(EXERCISE INSTRUCTIONS) Copy every line from the material below that holds "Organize".

(EXERCISE MATERIALS)
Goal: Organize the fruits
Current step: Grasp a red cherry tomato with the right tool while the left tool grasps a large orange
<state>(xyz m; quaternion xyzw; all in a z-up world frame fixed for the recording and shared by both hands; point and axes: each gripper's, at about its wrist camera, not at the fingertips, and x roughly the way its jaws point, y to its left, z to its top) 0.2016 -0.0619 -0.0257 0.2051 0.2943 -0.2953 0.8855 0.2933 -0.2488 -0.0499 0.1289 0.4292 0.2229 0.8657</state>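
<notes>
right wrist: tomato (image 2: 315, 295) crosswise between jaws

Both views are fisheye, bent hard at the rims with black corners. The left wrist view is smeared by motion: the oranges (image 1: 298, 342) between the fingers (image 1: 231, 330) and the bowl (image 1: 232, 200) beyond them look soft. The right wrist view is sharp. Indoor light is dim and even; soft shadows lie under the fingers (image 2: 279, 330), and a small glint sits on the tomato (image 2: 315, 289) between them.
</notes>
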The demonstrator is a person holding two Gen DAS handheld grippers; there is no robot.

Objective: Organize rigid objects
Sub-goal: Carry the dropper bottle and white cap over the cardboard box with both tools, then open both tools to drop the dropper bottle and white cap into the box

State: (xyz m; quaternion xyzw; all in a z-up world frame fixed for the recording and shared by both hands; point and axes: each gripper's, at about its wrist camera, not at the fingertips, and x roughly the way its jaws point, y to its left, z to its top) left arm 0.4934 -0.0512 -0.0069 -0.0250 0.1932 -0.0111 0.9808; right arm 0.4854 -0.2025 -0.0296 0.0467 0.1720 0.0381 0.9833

(YOUR SOLUTION)
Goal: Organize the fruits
Objective: Organize rigid objects

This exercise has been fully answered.